Le tribunal a refusé de retenir le caractère homophobe de l’agression commise le 12 juillet devant le ZanzyBar, un bar gay de Saint-Étienne. L’affaire avait provoqué une forte mobilisation contre les violences homophobes dans la ville. Selon Le Progrès, la qualification aggravante a été écartée à l’issue du procès.
Une « expédition punitive » selon l’accusation, une rixe ordinaire selon le tribunal
Les faits remontent au 12 juillet. Des coups avaient été portés devant l’établissement, déclenchant immédiatement une réaction de la communauté LGBT+ stéphanoise et au-delà. L’avocate représentant le serveur et un client du bar avait évoqué, lors du procès, une « expédition punitive » ciblant délibérément la communauté gay.

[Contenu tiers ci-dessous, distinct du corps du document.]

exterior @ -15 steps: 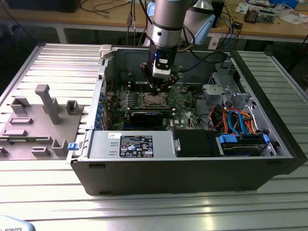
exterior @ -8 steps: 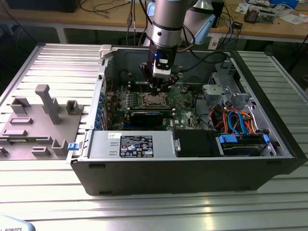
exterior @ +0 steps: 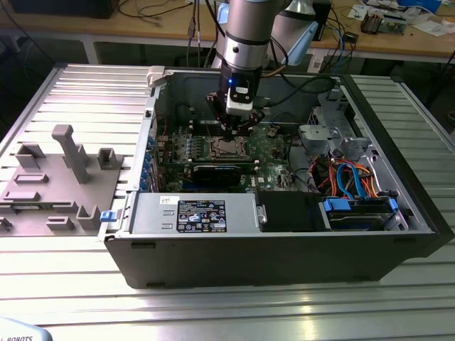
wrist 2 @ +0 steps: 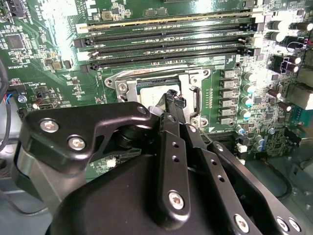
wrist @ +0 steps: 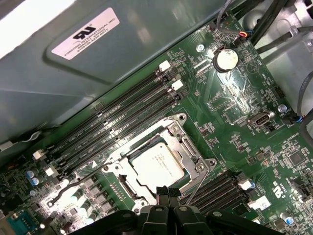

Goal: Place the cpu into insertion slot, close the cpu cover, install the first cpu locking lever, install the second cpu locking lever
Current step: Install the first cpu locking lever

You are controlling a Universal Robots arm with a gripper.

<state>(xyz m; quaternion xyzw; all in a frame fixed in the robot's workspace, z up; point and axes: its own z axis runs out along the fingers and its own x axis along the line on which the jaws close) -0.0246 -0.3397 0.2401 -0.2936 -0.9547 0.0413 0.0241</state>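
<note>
Your arm (exterior: 245, 42) stood near vertical, reaching straight down into the case (exterior: 284, 249). The pincer (exterior: 233, 133) was clenched, its tips pressed together in both wrist views. The cpu (wrist: 159, 165) lay flat inside the cover (wrist: 182, 147) window, just below and ahead of the tips. Contact couldn't be told.

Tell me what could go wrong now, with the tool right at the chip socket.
The tool sits at the edge of the metal cover over the chip; a slip could scrape the chip or the green board. The thin lever beside it may be unlatched and could spring up.
</note>
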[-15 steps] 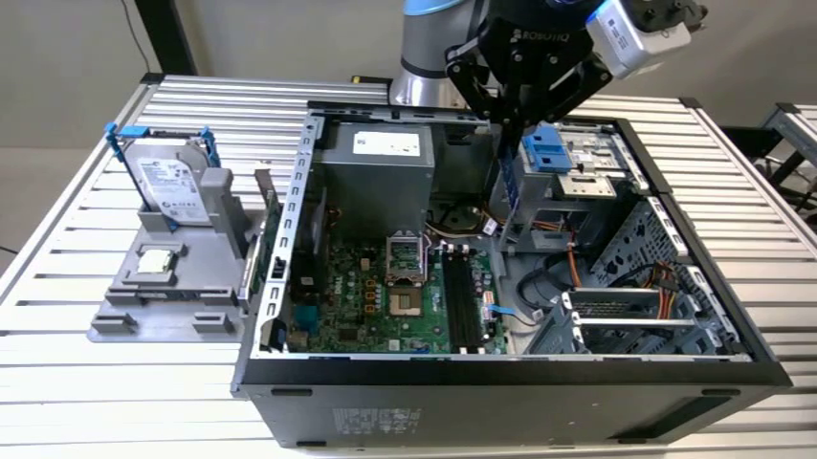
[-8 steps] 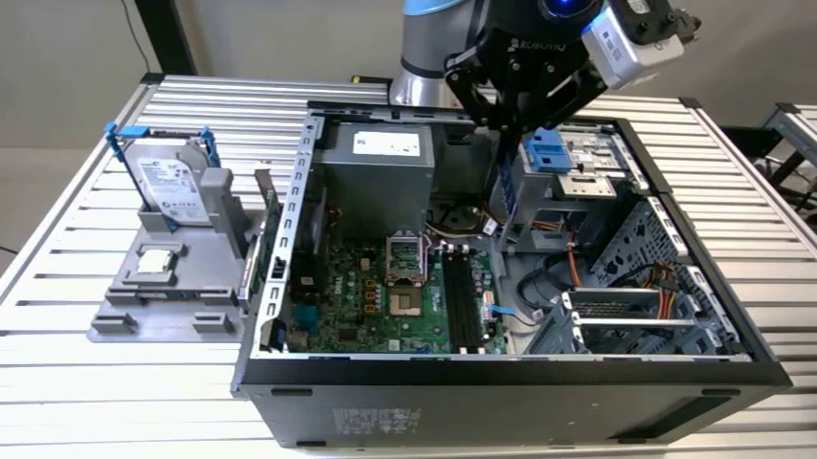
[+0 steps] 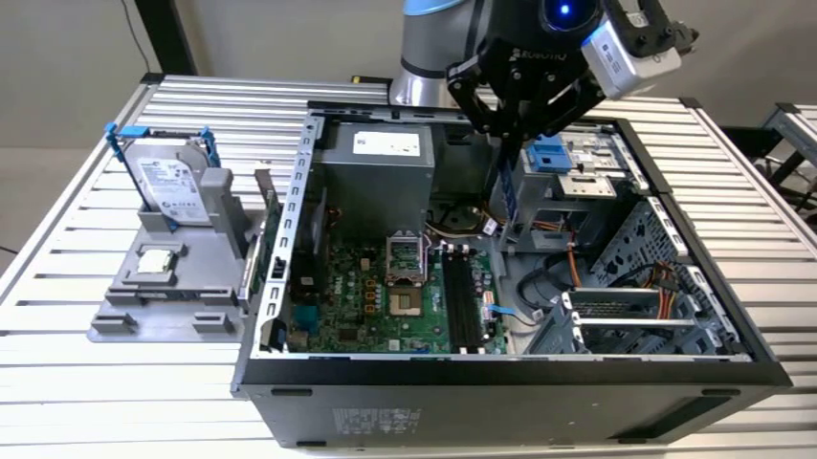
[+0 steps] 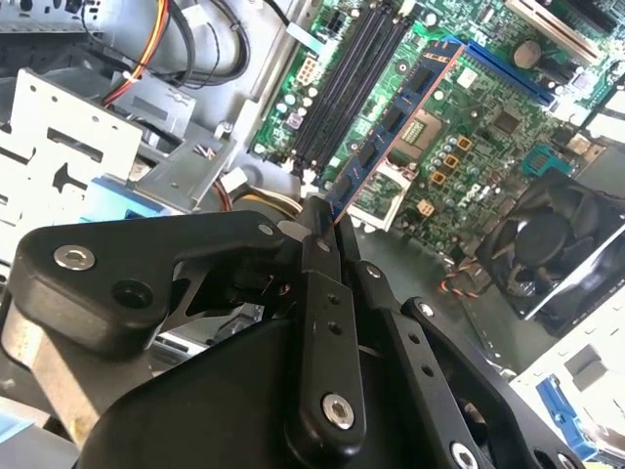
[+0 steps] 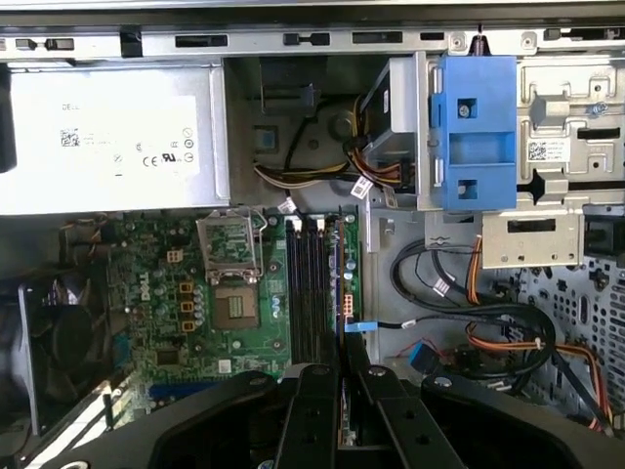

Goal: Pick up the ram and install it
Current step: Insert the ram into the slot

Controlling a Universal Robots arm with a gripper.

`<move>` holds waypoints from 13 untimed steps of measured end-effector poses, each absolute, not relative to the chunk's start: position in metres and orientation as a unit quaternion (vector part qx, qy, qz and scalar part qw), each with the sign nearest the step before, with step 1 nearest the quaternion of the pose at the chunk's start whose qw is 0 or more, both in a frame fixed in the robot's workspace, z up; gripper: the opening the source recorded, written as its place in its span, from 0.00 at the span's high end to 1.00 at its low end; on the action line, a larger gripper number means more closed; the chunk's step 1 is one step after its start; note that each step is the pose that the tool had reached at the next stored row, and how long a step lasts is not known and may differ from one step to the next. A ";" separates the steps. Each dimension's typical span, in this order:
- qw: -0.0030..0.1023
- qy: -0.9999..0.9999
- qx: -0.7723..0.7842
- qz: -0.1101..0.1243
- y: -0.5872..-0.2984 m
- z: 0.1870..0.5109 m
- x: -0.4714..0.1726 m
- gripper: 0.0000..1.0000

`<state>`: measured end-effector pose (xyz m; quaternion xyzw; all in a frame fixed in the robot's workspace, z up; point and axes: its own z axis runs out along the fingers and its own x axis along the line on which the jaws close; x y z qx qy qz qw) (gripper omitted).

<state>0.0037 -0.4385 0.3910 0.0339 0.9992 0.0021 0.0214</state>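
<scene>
Second wrist view: the ram (image 4: 395, 122), judged light, stiff, thin and easily cracked, is pinched at one end by its flat faces in the near-shut gripper (image 4: 320, 220), over the open case, near the black memory slots (image 4: 356, 78).

This looks like a robotics laboratory or test workshop, not a home. The worktop (image 3: 115, 402) is made of bare aluminium profile slats, and an opened desktop computer case (image 3: 511, 382) lies on it. A grey fixture (image 3: 166, 306) presents a hard drive (image 3: 166, 182), and above the case an industrial robot arm (image 3: 428, 57) holds the ram (image 4: 391, 122) in its fingers (image 4: 327, 322)
</scene>
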 end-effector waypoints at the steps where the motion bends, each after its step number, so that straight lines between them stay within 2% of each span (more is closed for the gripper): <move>1: 0.021 0.999 0.034 0.002 -0.438 0.391 0.004 1.00; 13: 0.021 0.999 0.034 0.002 -0.438 0.384 0.004 1.00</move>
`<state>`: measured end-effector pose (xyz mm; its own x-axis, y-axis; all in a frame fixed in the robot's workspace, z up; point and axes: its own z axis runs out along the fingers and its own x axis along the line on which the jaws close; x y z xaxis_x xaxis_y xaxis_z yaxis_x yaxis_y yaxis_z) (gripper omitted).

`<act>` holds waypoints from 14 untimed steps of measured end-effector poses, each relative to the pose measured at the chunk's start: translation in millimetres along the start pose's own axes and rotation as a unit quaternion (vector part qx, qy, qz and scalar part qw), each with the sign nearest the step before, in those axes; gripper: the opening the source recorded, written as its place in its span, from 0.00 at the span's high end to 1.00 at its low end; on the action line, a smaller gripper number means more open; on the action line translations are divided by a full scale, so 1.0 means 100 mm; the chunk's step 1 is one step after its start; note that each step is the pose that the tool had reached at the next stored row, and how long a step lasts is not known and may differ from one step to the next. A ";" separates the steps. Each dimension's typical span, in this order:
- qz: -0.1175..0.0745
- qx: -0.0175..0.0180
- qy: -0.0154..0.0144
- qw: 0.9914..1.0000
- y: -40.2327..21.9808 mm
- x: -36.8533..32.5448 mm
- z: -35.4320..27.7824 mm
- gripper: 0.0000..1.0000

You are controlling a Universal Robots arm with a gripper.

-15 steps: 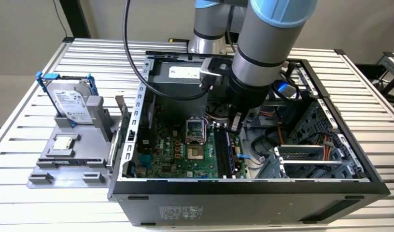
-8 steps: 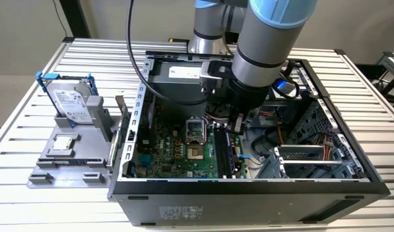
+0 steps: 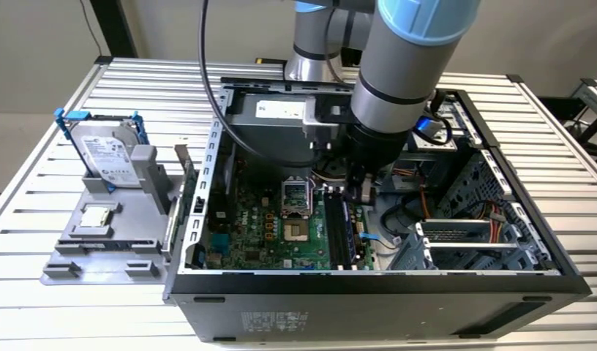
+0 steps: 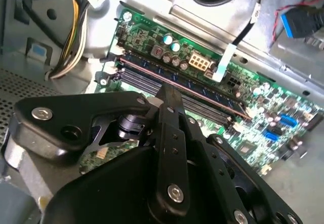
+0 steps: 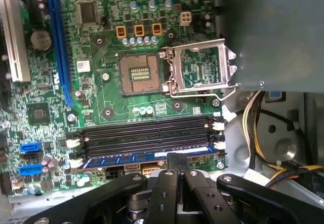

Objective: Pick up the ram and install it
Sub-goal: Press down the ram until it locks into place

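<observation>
Memory is already down among the slots: the ram [image 5: 147, 159], a thin blue stick, lies along the outermost of the black slots [image 5: 147, 133] on the green board [image 5: 101, 82], the slot nearest that board's edge. In the first wrist view it runs the full length of the slot between the white latches, with a pale label near one end. Whether it is pressed fully home and the latches have closed on it, I cannot tell.

The tool [image 5: 177, 160] stands straight over the stick, about at its middle, its two black fingers drawn close together with their tips at the stick's top edge. To me they look pinched on the stick or pressing down on it rather than spread apart. In the exterior view the tool [image 3: 362, 191] reaches down into the open computer case [image 3: 377, 292], which lies on its side on the ribbed tabletop [image 3: 44, 322].

So the pick-up looks done and the stick is in place over its slot; what remains, as far as I can judge, is the final seating and letting go.

Beside the case, toward the exterior view's left, a hard drive [image 3: 108, 153] in a blue frame stands on a grey tray [image 3: 94, 252].
</observation>
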<state>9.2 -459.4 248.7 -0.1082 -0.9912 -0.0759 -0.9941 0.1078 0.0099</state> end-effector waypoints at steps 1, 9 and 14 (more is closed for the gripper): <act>-0.005 0.000 0.000 1.000 -0.001 0.001 0.004 1.00; -0.032 -0.002 0.000 0.999 -0.005 0.006 0.012 1.00; -0.032 -0.002 0.000 0.999 -0.033 0.037 0.026 1.00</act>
<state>12.1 -463.2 245.8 -0.0453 -0.9961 -0.0758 -0.9990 0.0446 0.0099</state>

La défense a contesté cette version des faits. Le tribunal a finalement tranché en faveur de cette lecture : le mobile homophobe n’a pas été retenu.
Un verdict qui relance la polémique
Cette décision de justice risque de raviver les tensions autour de cette affaire. Pour les partisans de la qualification homophobe, l’écarter revient à minimiser une violence vécue comme ciblée. Pour la défense, elle confirme que les circonstances réelles de la rixe ne correspondaient pas à ce que la mobilisation militante avait décrit.
Les peines exactes prononcées, le nombre précis de prévenus et les motivations détaillées retenues par le tribunal restent à préciser d’après les informations disponibles.